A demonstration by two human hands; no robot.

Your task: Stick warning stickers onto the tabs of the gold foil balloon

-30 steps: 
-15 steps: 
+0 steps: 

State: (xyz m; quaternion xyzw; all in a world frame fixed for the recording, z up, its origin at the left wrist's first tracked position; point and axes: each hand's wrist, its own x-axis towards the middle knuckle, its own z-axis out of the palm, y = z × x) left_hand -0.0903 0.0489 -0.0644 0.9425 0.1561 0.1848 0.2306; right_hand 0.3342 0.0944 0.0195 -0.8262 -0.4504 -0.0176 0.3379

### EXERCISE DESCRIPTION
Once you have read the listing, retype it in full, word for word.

### TASK SOLUTION
A demonstration by two human hands; no robot.

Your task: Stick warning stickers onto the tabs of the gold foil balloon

-30 steps: 
-15 steps: 
+0 steps: 

State: (xyz m; quaternion xyzw; all in a world frame fixed for the recording, z up, its origin at the left wrist's first tracked position; point and axes: each hand's wrist, its own x-axis towards the middle knuckle, its own z-axis out of the palm, y = z × x) left_hand -0.0903 0.0489 -0.0644 0.9425 0.1561 0.1848 0.2306; right_hand 0.3342 0.0944 0.0195 -0.8262 -0.4504 -0.0176 0.3379

The answer is complete.